On Tue, 6 Jul 2021 09:55:03 +0200 Peter Zijlstra <peterz@infradead.org> wrote: > > But I'm not so sure how ftrace treat it. It seems that the return_to_handler() > > doesn't care such case. (anyway, return_to_handler() does not return but jump > > to the original call-site, in that case, the information will be lost.) > > I find it bothersome (OCD, sorry :-) that both return trampolines behave > differently. Doubly so because I know people (Steve in particular) have > been talking about unifying them. They were developed separately, and designed differently with different goals in mind. Yes, I want to unify them, but trying to get the different goals together, compounded by the fact that almost every arch also implemented them differently (in which case, we need to find a way to do it one arch at a time), makes the process extremely frustrating. > > Steve, can you clarify the ftrace side here? Afaict return_to_handler() > is similarly affected. I'm not exactly sure what the issue is. As Masami stated, kretprobe uses a ret to return to the calling function, but ftrace uses a jmp. kretprobe return tracing is more complex than the function graph return tracing is (which is one of the issues I need to overcome to unify them), and when the function graph return trampoline was created, it did things as simple as possible (and before ORC existed). Is this something to worry about now, or should we look to fix his in the unifying process? -- Steve
On Tue, Jul 06, 2021 at 11:11:36AM -0400, Steven Rostedt wrote: > On Tue, 6 Jul 2021 09:55:03 +0200 > Peter Zijlstra <peterz@infradead.org> wrote: > > > > But I'm not so sure how ftrace treat it. It seems that the return_to_handler() > > > doesn't care such case. (anyway, return_to_handler() does not return but jump > > > to the original call-site, in that case, the information will be lost.) > > > > I find it bothersome (OCD, sorry :-) that both return trampolines behave > > differently. Doubly so because I know people (Steve in particular) have > > been talking about unifying them. > > They were developed separately, and designed differently with different > goals in mind. Yes, I want to unify them, but trying to get the > different goals together, compounded by the fact that almost every arch > also implemented them differently (in which case, we need to find a way > to do it one arch at a time), makes the process extremely frustrating. Yeah.. that's going to be somewhat painful. > > Steve, can you clarify the ftrace side here? Afaict return_to_handler() > > is similarly affected. > > I'm not exactly sure what the issue is. As Masami stated, kretprobe > uses a ret to return to the calling function, but ftrace uses a jmp. I'll have to re-read the ftrace bits, but from the top of my head you cannot do an indirect jump and preserve all registers at the same time, so a return stub must use jump from stack aka. ret. > kretprobe return tracing is more complex than the function graph return > tracing is (which is one of the issues I need to overcome to unify > them), I'm not sure it is. IIRC the biggest pain point with kretprobe is that 'silly' property that the kretprobe_instance are not the same between kretprobes. Luckily, that's not actually used anywhere, so we can simply rip that out. That should also help Matt make the whole freelist thing faster, because now the kretprobe instances are global. > and when the function graph return trampoline was created, it > did things as simple as possible (and before ORC existed). > > Is this something to worry about now, or should we look to fix his in > the unifying process? There seems to be a lot of kretprobe activity now; so I figured we ought to at least consider where we want to go so we don't make it harder still.

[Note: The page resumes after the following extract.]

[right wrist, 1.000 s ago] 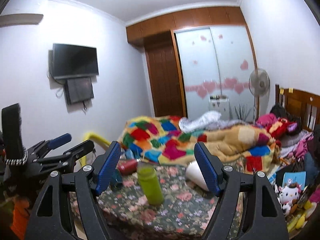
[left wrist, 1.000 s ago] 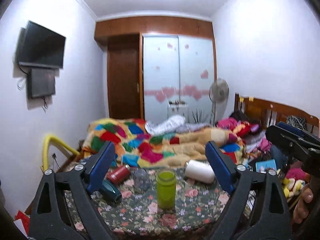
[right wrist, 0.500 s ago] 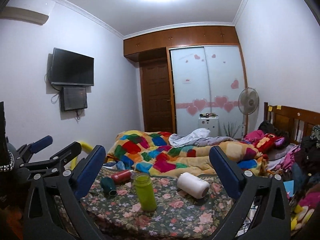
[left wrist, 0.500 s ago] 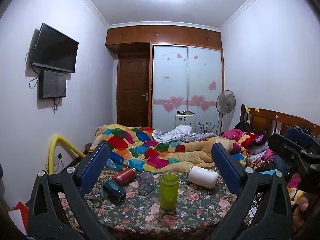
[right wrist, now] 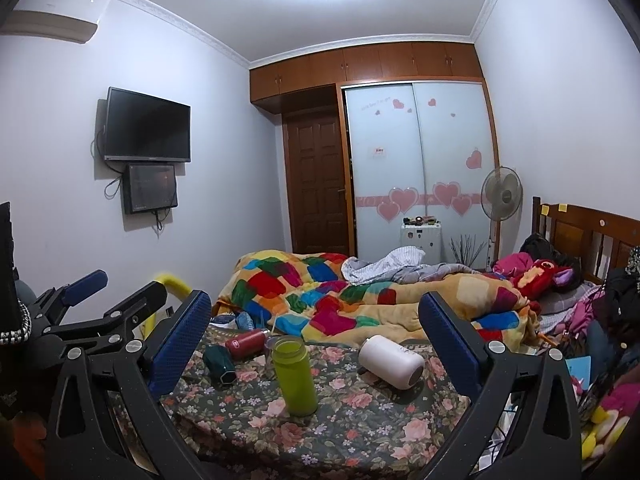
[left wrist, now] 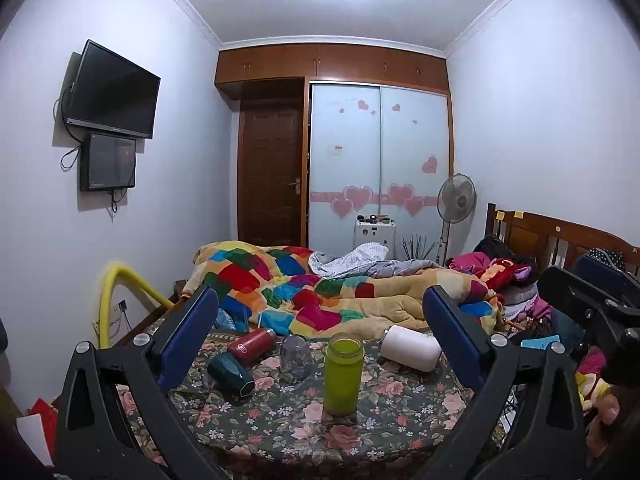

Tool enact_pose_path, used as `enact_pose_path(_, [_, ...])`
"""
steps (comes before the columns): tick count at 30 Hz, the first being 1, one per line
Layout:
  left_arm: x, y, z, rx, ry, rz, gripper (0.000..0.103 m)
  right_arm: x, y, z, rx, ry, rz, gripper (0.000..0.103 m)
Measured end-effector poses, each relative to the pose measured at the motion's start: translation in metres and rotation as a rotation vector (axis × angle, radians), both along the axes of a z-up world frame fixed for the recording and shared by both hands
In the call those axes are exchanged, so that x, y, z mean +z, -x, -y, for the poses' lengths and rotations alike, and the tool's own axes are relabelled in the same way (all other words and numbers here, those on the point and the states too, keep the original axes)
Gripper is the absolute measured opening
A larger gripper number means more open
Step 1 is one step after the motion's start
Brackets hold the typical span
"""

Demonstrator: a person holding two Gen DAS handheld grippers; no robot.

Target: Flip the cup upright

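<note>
Cups everywhere on the floral desk (left wrist: 392,432): the green cup (left wrist: 343,374) stands upright near the middle, mouth up, while the white cup (left wrist: 410,347) lies on its side to its right, toward the far edge. Left of the green one, a clear cup (left wrist: 296,356) stands, looking mouth-down, with the red bottle (left wrist: 252,345) lying just behind it and the teal cup (left wrist: 231,372) tipped over at the left. Left gripper (left wrist: 320,344) hangs back from the desk, jaws spread wide, nothing between them, framing the whole spread. Right gripper (right wrist: 316,340) is likewise wide and empty, and from its side the white cup (right wrist: 391,361) shows its flat end toward the camera, well apart from both fingers. Beyond the desk, a patchwork quilt (right wrist: 340,300) is heaped on the bed.
</note>
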State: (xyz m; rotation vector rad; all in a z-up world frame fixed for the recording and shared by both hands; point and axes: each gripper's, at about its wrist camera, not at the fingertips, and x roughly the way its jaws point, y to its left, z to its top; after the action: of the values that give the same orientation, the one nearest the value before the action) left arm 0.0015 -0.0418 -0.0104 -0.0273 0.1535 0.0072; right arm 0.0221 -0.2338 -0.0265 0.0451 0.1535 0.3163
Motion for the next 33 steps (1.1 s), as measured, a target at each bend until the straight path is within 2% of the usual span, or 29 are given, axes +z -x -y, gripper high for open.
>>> enact_pose_path(33, [0.0019, -0.0015, -0.0005, -0.01, 0.009, -0.003, 0.103, 0.0001, -0.0002, -0.0057, 0.003, 0.006, -0.008, 0.103])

On Wed, Jul 07, 2021 at 10:20:41AM +0200, Peter Zijlstra wrote: > > > Steve, can you clarify the ftrace side here? Afaict return_to_handler() > > > is similarly affected. > > > > I'm not exactly sure what the issue is. As Masami stated, kretprobe > > uses a ret to return to the calling function, but ftrace uses a jmp. > > I'll have to re-read the ftrace bits, but from the top of my head you > cannot do an indirect jump and preserve all registers at the same time, > so a return stub must use jump from stack aka. ret. Hmm... there's callee clobbered regs ofcourse, which don't need to be preserved. And that's exactly what ftrace seems to be doing, and I don't think there's any reason why kretprobe cannot do the same. Lemme try.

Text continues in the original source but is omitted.